19th Deputy Chief Minister of the Northern Territory
- In office 12 September 2016 – 21 December 2023
- Chief Minister: Michael Gunner Natasha Fyles
- Preceded by: Peter Styles
- Succeeded by: Chansey Paech

Treasurer of the Northern Territory
- In office 31 August 2016 – 7 September 2020
- Preceded by: Adam Giles
- Succeeded by: Michael Gunner

Member of the Northern Territory Legislative Assembly for Wanguri
- In office 16 February 2013 – 24 August 2024
- Preceded by: Paul Henderson
- Succeeded by: Oly Carlson

Personal details
- Born: Tennant Creek, Northern Territory, Australia
- Party: Labor Party
- Spouse: Scott McNeill
- Alma mater: Curtin University
- Occupation: Media advisor

= Nicole Manison =

Australian politician

Nicole Susan Manison is an Australian politician. She was a Labor Party member of the Northern Territory Legislative Assembly from 2013 to 2024, representing the electorate of Wanguri. She previously served as Deputy Chief Minister from 2016 to 2023, serving under both Michael Gunner and Natasha Fyles. She was also Treasurer from 2016 to 2020. She is a member of Labor Right

Northern Territory Legislative Assembly
| Years | Term | Electoral division | Party |  |
|---|---|---|---|---|
| 2013–2016 | 12th | Wanguri |  | Labor |
| 2016–2020 | 13th | Wanguri |  | Labor |
| 2020–2024 | 14th | Wanguri |  | Labor |

==Early life and education==
Nicole Susan Manison was born in Tennant Creek, Northern Territory. Her father was a police officer and her mother a payroll officer.
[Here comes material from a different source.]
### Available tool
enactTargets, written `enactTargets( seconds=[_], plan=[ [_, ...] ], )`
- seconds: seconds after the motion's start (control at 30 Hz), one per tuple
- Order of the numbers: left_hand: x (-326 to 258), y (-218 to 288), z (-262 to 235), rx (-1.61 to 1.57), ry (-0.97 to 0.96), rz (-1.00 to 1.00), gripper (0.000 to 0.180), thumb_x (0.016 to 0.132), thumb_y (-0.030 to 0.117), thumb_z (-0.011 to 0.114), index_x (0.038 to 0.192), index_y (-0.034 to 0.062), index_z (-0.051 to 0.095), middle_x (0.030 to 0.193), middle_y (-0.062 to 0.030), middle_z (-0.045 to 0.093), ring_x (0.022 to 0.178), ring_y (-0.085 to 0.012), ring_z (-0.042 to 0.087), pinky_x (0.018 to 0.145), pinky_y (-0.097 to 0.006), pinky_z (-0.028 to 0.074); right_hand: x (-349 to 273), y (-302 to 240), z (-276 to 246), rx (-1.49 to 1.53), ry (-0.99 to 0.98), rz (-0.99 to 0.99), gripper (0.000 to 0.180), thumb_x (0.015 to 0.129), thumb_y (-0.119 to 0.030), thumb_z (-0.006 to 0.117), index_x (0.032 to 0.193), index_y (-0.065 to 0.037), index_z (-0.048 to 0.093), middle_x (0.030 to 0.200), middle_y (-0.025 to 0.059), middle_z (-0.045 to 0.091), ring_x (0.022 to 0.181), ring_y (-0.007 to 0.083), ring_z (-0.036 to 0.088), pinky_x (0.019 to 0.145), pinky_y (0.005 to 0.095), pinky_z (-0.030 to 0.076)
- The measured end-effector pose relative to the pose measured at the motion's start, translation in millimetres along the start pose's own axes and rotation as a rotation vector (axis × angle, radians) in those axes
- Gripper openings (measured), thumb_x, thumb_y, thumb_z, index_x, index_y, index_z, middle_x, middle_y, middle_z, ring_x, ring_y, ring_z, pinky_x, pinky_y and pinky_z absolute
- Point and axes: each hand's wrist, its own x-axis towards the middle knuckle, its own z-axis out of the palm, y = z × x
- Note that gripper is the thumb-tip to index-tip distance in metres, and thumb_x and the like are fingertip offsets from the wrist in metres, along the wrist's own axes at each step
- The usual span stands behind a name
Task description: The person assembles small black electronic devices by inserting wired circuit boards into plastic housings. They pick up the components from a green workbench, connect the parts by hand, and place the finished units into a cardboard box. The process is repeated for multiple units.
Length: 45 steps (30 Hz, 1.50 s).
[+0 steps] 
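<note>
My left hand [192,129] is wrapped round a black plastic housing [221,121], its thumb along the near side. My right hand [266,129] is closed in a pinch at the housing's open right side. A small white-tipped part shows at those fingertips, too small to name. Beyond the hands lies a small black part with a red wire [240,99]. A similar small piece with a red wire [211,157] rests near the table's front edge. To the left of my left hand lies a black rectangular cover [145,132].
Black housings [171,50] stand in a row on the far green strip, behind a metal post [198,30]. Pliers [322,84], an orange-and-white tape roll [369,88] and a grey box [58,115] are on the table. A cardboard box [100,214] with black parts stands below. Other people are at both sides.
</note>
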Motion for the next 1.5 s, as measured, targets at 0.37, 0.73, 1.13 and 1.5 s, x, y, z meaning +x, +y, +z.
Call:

She attended local schools, including Casuarina Senior College in Darwin.

She studied journalism and public relations at Curtin University in Perth, Western Australia, graduating with a Bachelor of Mass Communication majoring in journalism and public relations.

==Career==
Prior to entering politics, Manison worked as human resources and communications manager for MG Kailis Group and as a media advisor to former Labor leaders Paul Henderson and Delia Lawrie.

Manison is a member of Labor Right. She was elected to the Legislative Assembly in the 2013 by-election after the resignation of former Chief Minister Paul Henderson. On 18 February 2013, opposition leader Delia Lawrie appointed Manison to the Labor frontbench in the portfolios of Public Employment and Public Housing. Manison was later promoted to Health, Essential Services, Statehood, Multicultural Affairs, Young Territorians and Senior Territorians portfolios.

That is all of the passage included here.